If you feel that you have a basic idea of how the document abstraction used by DOM works, you should be able to follow the instructions in the tasks of the exercise below.

Exercise - parse an XML file and print out the contents

The purpose of this exercise is to give you the basic tools and skills needed to receive and use an XML document in a Java application. There are many APIs for using XML around but we are sticking to standard Java using the API in the org.w3c.dom package.

You will have use for the stuff you learn here, even if you will use a third party API later on for parsing XML. The basic idea is very similar and built around the document object model (DOM) described by W3C.

Task 1 - Download the XML file to parse

As usual, create a fresh directory for the exercise and cd to that directory.
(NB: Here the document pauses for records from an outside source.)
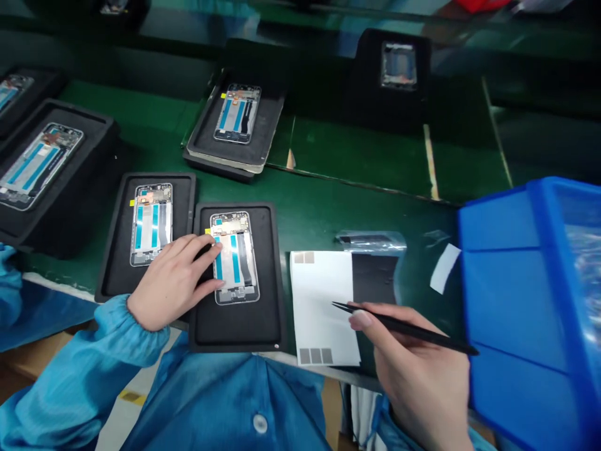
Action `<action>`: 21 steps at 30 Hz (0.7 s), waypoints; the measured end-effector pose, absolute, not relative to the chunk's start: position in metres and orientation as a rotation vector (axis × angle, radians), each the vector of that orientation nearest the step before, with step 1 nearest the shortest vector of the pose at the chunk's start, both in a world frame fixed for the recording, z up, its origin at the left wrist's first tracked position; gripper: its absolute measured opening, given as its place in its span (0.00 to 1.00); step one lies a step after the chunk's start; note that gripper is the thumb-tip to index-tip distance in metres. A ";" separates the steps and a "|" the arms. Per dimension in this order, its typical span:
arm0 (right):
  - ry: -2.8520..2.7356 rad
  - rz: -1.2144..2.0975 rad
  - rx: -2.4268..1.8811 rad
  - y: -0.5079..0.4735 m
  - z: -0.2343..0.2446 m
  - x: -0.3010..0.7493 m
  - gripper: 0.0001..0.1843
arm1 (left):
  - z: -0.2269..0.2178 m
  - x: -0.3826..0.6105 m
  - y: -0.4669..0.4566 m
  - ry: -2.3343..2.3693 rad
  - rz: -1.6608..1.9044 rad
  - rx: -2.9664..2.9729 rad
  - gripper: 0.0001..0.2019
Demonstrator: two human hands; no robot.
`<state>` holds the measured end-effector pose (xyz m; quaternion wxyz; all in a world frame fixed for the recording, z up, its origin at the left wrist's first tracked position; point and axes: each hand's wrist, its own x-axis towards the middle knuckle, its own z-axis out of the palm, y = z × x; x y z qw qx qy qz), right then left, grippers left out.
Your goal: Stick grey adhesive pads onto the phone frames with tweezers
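My left hand (pixel 171 282) has its fingers on the left edge of a phone mid-frame (pixel 235 260), which has blue strips and a silver metal body. The frame lies in a black foam tray (pixel 237 341). My right hand (pixel 417 369) grips a pair of black tweezers (pixel 413 330), their tips pointing left over a white sheet (pixel 319 307) with grey squares. That sheet lies on a black sheet (pixel 375 272). The tweezer tips appear not to touch the paper.
A blue plastic bin (pixel 516 294) stands at the right edge of the green bench (pixel 310 213). Several more phone frames lie in black trays to the left and far side. A small clear bag (pixel 370 241) and a white strip (pixel 445 268) lie nearby.
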<state>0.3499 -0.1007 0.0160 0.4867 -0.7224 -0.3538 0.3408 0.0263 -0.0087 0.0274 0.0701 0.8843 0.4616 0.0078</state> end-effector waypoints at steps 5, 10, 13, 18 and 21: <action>-0.610 0.739 -1.769 -0.114 0.004 0.393 0.15 | 0.058 0.033 0.006 1.388 0.143 2.659 0.20; -0.683 0.661 -1.635 -0.108 -0.008 0.425 0.13 | 0.074 0.110 0.020 1.233 0.315 2.675 0.15; -0.752 0.639 -1.590 -0.095 -0.010 0.433 0.13 | 0.056 0.181 0.028 0.987 0.277 2.641 0.14; -0.845 0.628 -1.495 -0.072 -0.004 0.433 0.10 | 0.020 0.259 0.051 1.010 0.272 2.566 0.21; -0.909 0.657 -1.426 -0.062 -0.003 0.434 0.08 | 0.008 0.269 0.062 0.928 0.287 2.545 0.14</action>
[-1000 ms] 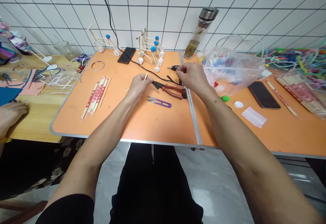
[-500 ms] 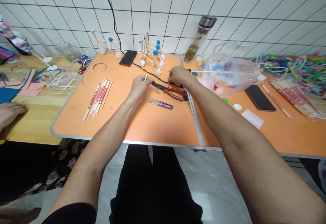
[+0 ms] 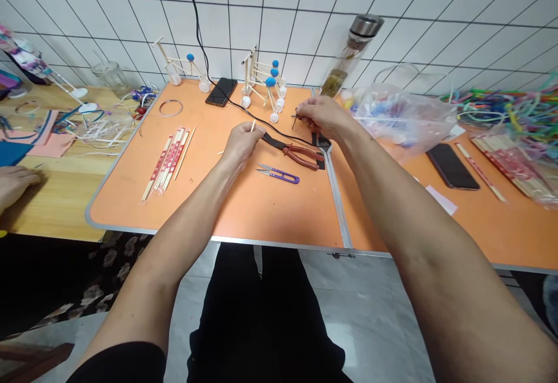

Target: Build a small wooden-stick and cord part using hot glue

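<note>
My left hand (image 3: 241,142) is closed in a pinch on a short wooden stick (image 3: 253,125) just above the orange table (image 3: 244,214). My right hand (image 3: 323,117) is closed round a small dark corded tool (image 3: 298,119), whose thin tip points left towards the stick. A gap remains between the tip and the stick. Red-handled pliers (image 3: 300,155) lie on the table between my hands, with purple thread snips (image 3: 279,174) just in front of them. The tool's black cord (image 3: 244,111) runs back up the tiled wall.
Wrapped chopsticks (image 3: 168,162) lie to the left, near a wire ring (image 3: 170,107). At the back stand stick models with blue balls (image 3: 264,83), a phone (image 3: 221,91) and a glass bottle (image 3: 351,54). A plastic bag (image 3: 401,118) and second phone (image 3: 451,165) lie right. Another person's hand (image 3: 15,182) rests far left.
My right hand has drawn the dark tool a little left and nearer, closer to the stick. My left hand has kept its pinch and hardly moved. The camera has shifted slightly.
</note>
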The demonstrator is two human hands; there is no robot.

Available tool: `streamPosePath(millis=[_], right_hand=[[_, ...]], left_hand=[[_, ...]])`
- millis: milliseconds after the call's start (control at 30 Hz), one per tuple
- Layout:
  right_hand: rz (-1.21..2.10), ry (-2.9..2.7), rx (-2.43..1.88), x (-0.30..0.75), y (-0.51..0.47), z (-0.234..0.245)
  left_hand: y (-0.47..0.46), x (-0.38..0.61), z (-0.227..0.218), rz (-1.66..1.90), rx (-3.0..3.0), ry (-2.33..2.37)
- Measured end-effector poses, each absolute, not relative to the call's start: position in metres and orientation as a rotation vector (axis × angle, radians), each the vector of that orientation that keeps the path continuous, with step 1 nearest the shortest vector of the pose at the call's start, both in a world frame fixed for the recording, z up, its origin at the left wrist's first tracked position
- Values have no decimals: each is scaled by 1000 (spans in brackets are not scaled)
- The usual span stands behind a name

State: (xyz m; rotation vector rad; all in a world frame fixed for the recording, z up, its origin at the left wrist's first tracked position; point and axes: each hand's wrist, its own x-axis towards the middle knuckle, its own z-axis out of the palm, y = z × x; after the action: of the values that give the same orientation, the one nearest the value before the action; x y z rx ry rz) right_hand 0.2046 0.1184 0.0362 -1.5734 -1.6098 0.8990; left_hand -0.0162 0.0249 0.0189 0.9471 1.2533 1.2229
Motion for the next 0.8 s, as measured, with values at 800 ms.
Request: streamPosePath(millis=[800], right_hand=[[550, -2214, -1402, 207, 36, 18]], left_hand=[[38, -43, 29, 1270, 878, 1322]])
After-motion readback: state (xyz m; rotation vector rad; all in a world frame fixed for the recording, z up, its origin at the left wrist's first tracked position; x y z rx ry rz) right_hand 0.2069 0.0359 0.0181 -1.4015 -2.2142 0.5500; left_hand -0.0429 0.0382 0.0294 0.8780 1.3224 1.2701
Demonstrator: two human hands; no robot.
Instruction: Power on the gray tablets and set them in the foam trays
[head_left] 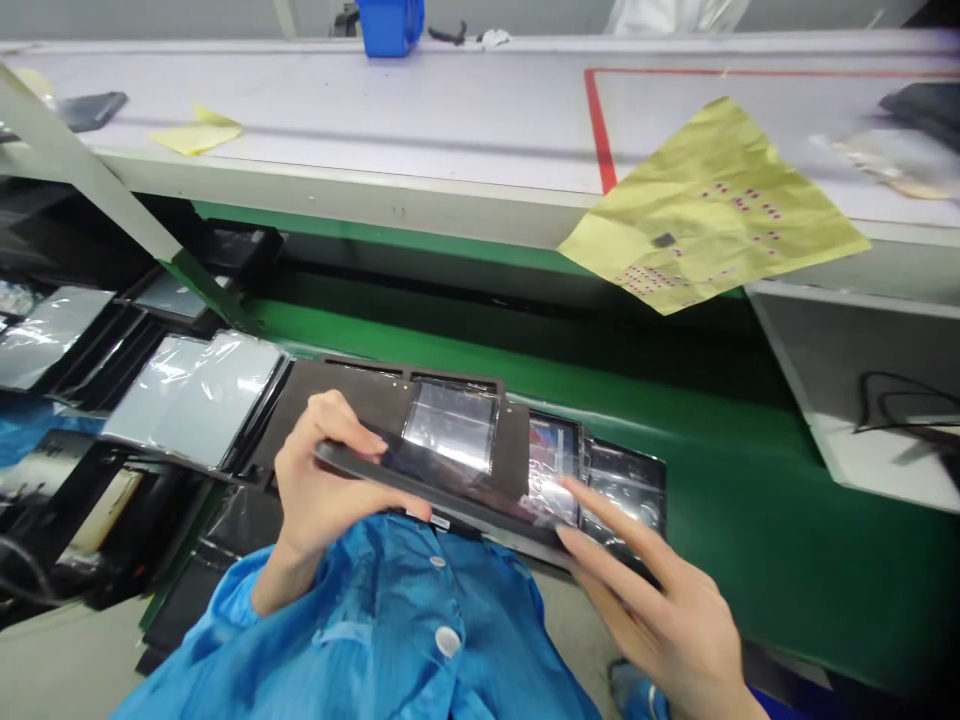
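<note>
Dark panel hung tilted before the blue jacket, over the near side of the green tabletop. The left hand was clamped on its left end, thumb along the near edge. The right hand had its fingers apart, fingertips at the other end; whether they pinched anything, I could not tell.

At the left, a slanting post crossed in front of a long white shelf, raised beyond the tabletop. Along that shelf lay a folded yellow paper, then red tape marking a corner, then a creased yellow sheet with red dots, drooping over the front edge. A black cable curled at the far right.

Silver-faced packets in clear wrap lay stacked on the left. A dark tray came next, with a wrapped screen on it. Above stood a blue bin, cut off by the top edge, its contents hidden. Further right, another wrapped screen lay beside a black packet.
</note>
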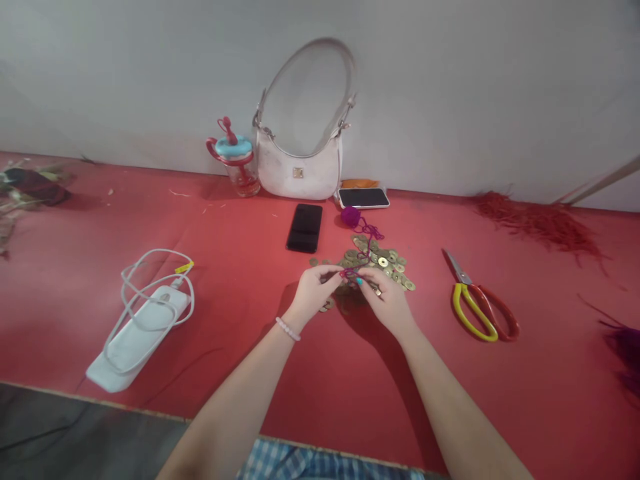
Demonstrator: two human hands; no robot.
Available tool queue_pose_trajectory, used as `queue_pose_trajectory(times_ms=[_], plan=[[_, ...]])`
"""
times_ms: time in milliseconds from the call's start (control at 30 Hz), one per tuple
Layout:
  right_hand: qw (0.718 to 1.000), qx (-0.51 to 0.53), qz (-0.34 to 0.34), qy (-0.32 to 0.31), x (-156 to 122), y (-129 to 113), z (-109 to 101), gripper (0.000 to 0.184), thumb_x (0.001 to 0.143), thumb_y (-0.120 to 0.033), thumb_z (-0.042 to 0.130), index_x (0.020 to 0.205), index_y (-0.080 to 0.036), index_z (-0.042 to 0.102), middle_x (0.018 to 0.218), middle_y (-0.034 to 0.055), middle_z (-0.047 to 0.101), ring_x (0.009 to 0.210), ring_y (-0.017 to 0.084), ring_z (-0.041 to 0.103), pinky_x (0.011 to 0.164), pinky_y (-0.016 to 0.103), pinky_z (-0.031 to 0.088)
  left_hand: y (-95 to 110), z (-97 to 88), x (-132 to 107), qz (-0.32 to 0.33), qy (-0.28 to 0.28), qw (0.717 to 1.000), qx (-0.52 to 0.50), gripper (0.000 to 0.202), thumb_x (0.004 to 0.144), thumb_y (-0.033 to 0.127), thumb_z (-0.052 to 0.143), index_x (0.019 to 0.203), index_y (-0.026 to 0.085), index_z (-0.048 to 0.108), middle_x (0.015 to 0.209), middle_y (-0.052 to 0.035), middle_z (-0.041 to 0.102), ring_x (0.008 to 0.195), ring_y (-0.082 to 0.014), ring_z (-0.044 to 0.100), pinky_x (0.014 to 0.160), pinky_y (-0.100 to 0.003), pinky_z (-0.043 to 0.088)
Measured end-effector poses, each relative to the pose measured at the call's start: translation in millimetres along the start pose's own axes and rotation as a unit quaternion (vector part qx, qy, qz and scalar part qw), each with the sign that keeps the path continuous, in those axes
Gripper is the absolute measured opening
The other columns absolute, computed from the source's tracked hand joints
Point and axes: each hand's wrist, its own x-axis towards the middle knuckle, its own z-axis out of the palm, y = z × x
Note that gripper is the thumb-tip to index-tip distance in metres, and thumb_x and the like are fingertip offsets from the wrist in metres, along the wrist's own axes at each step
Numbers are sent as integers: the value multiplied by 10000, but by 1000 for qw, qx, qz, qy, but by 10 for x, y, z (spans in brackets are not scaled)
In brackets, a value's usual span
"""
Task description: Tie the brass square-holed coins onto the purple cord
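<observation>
My left hand (319,291) and my right hand (386,300) meet over a pile of brass coins (395,261) with holes in the middle. Both hands pinch a purple yarn (367,245) between thumb and fingers, and a small loop shows where the fingertips come together. From there the strand runs back to a purple yarn ball (351,217) behind the pile. Whether a coin is on the yarn at my fingertips I cannot tell. Some coins are hidden behind my hands.
Scissors (465,280) lie open on the right of the red table (310,393). A white power bank (143,333) with a cable is at left. Behind are two phones (305,228), a handbag (300,170) and a lidded cup (240,167). Red threads (540,223) lie at back right.
</observation>
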Motion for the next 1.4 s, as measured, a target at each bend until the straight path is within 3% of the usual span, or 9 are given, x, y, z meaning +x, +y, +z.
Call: queue_pose_trajectory(times_ms=[100,267,567,767,933,1000,1100,1267,1400], plan=[[998,-38,-21,37,12,12,-24,153,821,-219,452,880,-211,594,850,42,665,793,186,630,694,303,500,20,-13,-20,4,-19,999,27,203,737,262,569,848,116,656,719,-58,676,628,-118,615,546,-190,471],[995,-59,-48,63,22,20,-53,201,837,-201,419,885,-233,612,884,36,652,851,190,607,761,334,475,86,-8,-99,-50,-152,986,38,265,762,338,539,848,117,658,615,-38,643,420,-62,513,366,-152,361],[998,53,24,12,3,22,18,97,808,-217,449,885,-214,509,744,20,601,663,161,613,582,277,493,136,23,-143,-67,-179,981,-41,269,712,352,617,830,119,680,622,-25,628,454,-50,472,411,-160,357],[996,78,45,-18,-17,20,56,94,761,-221,505,706,-216,429,589,-25,538,534,138,567,487,244,462,90,26,-123,-15,-142,983,-119,218,691,332,648,789,141,688,750,-30,620,609,-73,523,560,-191,406],[994,85,41,-49,-21,-28,54,123,737,-203,529,663,-210,431,596,-25,562,565,140,579,528,257,476,59,33,-106,-28,-121,981,-152,195,666,324,666,740,146,692,926,-45,608,546,-29,453,490,-172,358],[990,112,51,-71,-26,-48,57,92,735,-201,535,685,-209,459,630,-15,596,596,149,602,564,275,490,52,38,-101,-40,-106,982,-151,227,687,336,646,807,149,694,849,-41,627,485,-21,403,462,-175,345],[970,199,91,-108,-32,-68,62,76,735,-197,545,730,-211,471,651,-8,637,610,155,628,593,291,503,52,48,-87,-19,-58,992,-114,250,725,332,608,870,142,683,694,-20,626,493,-52,450,495,-190,391],[931,314,150,-112,-21,-25,55,159,714,-229,607,777,-207,462,558,-34,638,484,126,589,512,264,483,60,58,-69,72,23,997,-6,158,736,232,584,812,137,685,899,-72,664,828,-151,595,777,-267,461],[909,370,153,-116,-10,18,33,234,703,-309,630,885,-181,557,520,-35,616,434,113,552,482,262,462,70,58,-78,103,36,993,46,150,739,196,568,811,138,686,896,-83,673,862,-166,604,811,-285,462]])
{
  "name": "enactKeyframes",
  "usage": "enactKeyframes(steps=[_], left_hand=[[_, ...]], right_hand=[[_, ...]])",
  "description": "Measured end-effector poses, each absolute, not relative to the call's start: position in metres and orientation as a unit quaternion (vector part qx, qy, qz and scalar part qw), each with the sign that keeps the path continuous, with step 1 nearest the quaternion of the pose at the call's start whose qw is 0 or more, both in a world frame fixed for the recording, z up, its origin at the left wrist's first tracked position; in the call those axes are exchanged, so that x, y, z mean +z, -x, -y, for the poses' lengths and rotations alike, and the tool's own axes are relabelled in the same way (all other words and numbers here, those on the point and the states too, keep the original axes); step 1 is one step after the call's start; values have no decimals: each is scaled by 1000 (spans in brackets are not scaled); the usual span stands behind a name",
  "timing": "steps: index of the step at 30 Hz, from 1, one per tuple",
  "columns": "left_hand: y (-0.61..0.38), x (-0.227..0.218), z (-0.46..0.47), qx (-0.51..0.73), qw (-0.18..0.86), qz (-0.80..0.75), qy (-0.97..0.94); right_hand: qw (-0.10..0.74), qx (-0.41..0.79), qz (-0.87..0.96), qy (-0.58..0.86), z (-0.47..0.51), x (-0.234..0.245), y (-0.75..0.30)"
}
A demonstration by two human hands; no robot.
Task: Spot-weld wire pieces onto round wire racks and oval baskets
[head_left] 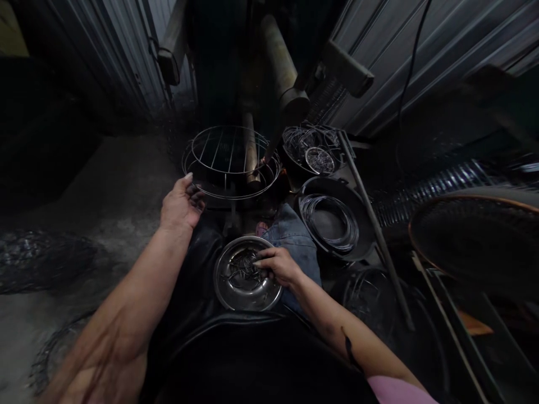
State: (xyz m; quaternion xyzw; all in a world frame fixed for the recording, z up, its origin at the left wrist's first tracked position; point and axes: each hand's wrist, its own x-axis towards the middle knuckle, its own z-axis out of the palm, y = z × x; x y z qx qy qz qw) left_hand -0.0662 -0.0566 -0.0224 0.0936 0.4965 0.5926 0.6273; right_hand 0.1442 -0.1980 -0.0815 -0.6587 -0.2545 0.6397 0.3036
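My left hand (183,205) is closed on the near left rim of a round wire rack (231,196), which has two rings and thin parallel bars. The rack is level with the round metal electrodes of a dark machine, and a lower rod (251,148) shows through it. A shallow steel bowl (227,286) rests on my lap and holds many short metal wire pieces (243,268). My right hand (280,266) reaches into the bowl with its fingers pinched together over the pieces. What lies between those fingertips is too small to make out.
To the right, a black pan (301,196) holds a coil of wire (328,221). Behind it stands a container of tangled wire (309,140). A long metal bar (374,224) slants past both. A large round basket (475,241) stands at far right, and wire mesh lies at left.
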Motion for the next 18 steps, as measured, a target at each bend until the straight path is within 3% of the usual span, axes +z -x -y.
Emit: enactKeyframes(steps=[6, 15, 18], left_hand=[[71, -15, 47, 622, 599, -487, -130], [65, -8, 44, 615, 586, -505, -152], [62, -7, 44, 611, 584, -514, -149]], right_hand=[[340, 647, 259, 632, 199, -83, -148], [292, 670, 296, 615, 205, -89, -149], [315, 671, 291, 605, 204, -91, -148]])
Download users.xml from our github repo.

Optional step for task 1 - validate the file using xmllint

If you want to, you can install xmllint in order to check the xml file. In Cygwin, xmllint is inside the libxml2 package. Start the Cygwin installer and find the application xmllint and install it. In Ubuntu, you can find it in the package libxml2-utils.

Ubuntu installation:

$ sudo apt-get install libxml2-utils

Use xmllint to verify that the xml file you downloaded is well-formed. If it is, it should print it to the standard out without any error messages to standard err.

$ xmllint users.xml 
<?xml version="1.0" encoding="UTF-8" standalone="no"?>
<users>
  <user>
    <name>Kalle Anka</name>
    <email>donald@email.dt</email>
    <username>donaldd</username>
  </user>
  <user>
    <name>Joakim von Anka</name>
    <email>scrooge@email.dt</email>
    <username>onkelscrooge</username>
  </user>
  <user>
    <name>Arne Anka</name>
    <email>arne@email.com</email>
    <username>arneanka</username>
  </user>
</users>

You can try to create a corrupt XML file in order to see what an error message looks like for a non-well-formed XML file:

$ cat bad.xml 
<?xml version="1.0" encoding="UTF-8" standalone="no"?>
<users>
  <user>
    <name>Kalle Anka</name>
    <email>donald@email.dt</email>
    <username>donaldd</username>
  </user>
</Users>
$ xmllint bad.xml 
bad.xml:8: parser error : Opening and ending tag mismatch: users line 2 and Users
</Users>
       ^

The above was an example of how XML is case sensitive. The root element <users> is misspelled at the end tag as <Users> with a capital U.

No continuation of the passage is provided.